Activity => Tally every line in the data that has the word "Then" and report only the total.
····················
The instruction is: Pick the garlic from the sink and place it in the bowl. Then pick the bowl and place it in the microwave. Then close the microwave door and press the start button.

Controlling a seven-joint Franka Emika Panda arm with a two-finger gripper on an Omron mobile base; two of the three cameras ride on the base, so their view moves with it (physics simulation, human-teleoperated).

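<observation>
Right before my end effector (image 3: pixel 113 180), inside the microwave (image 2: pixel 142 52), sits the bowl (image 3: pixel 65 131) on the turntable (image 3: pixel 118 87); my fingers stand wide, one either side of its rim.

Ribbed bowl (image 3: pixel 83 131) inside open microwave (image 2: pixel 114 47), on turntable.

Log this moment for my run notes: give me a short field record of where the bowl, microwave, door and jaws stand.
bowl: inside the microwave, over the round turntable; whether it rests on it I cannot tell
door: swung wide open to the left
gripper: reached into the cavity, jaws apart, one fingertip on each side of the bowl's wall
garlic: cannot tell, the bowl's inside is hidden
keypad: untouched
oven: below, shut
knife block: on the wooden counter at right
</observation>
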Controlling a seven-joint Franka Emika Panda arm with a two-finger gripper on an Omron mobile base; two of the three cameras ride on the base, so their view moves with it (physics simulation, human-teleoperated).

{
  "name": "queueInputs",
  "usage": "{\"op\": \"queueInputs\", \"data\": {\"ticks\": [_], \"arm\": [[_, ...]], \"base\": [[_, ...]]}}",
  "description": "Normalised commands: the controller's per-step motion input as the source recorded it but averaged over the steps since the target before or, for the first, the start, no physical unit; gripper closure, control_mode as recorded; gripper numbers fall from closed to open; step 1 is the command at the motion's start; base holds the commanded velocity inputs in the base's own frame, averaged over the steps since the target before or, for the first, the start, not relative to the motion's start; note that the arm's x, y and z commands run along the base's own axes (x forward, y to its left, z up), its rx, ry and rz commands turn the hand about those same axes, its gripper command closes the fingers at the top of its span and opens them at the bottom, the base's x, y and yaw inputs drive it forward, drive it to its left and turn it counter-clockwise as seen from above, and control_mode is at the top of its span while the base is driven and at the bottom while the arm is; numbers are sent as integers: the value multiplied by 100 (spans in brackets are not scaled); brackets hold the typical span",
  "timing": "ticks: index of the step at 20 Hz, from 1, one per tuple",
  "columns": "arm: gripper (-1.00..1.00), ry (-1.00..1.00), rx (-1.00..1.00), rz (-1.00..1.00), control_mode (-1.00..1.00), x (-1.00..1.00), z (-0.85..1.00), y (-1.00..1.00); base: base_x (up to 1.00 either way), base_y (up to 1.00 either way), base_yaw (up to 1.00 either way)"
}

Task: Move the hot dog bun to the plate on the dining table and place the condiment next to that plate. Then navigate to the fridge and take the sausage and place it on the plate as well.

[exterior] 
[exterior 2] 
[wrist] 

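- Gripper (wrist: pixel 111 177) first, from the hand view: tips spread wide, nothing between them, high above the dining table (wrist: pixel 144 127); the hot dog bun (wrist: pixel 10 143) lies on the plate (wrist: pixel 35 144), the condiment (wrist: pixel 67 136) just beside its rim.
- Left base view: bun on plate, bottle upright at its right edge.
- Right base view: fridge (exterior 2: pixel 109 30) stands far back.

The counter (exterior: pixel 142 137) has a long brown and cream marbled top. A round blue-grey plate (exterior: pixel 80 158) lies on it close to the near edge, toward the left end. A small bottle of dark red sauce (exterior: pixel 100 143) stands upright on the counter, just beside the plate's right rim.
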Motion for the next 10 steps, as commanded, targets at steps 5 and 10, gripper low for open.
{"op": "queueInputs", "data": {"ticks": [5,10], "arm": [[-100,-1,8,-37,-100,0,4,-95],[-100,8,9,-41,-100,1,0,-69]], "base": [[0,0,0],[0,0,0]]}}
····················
Output for this task => 2